**Exercise:**
Output all of the data exactly, keeping any images out of the copy.

START Provided material

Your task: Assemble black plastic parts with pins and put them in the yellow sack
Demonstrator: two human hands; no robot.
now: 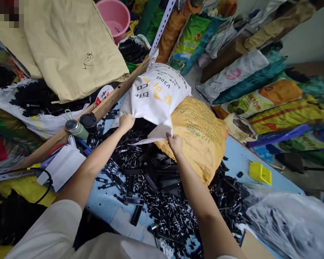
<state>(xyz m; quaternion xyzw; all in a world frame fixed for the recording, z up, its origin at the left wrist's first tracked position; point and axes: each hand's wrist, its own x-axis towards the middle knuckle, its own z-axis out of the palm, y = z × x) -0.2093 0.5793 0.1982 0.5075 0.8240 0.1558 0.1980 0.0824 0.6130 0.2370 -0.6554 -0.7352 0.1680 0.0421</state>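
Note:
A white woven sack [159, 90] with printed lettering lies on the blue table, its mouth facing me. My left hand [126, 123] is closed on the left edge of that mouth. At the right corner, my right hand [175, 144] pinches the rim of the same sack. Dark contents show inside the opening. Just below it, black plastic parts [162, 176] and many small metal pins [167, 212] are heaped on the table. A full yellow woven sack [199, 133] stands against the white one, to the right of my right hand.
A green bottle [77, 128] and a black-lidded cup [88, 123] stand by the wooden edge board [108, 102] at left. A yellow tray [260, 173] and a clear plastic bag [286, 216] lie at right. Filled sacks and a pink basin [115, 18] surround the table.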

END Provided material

**Answer to this problem:**
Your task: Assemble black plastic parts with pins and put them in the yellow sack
Demonstrator: two human hands; no robot.
now: 
<state>(xyz m; quaternion xyzw; all in a world frame fixed for the recording, z up, its origin at the left wrist's first tracked position; point and axes: each hand's wrist, its own x-axis towards the middle knuckle, its own z-axis out of the palm, y = z × x) -0.2093 0.5793 0.1982 0.5075 0.8240 0.1558 0.1980 0.0824 0.6130 0.2370 -0.6554 -0.7352 0.1680 0.0421</state>
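Note:
A white woven sack [159, 90] with printed lettering lies on the blue table, its mouth facing me. My left hand [126, 123] is closed on the left edge of that mouth. At the right corner, my right hand [175, 144] pinches the rim of the same sack. Dark contents show inside the opening. Just below it, black plastic parts [162, 176] and many small metal pins [167, 212] are heaped on the table. A full yellow woven sack [199, 133] stands against the white one, to the right of my right hand.
A green bottle [77, 128] and a black-lidded cup [88, 123] stand by the wooden edge board [108, 102] at left. A yellow tray [260, 173] and a clear plastic bag [286, 216] lie at right. Filled sacks and a pink basin [115, 18] surround the table.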

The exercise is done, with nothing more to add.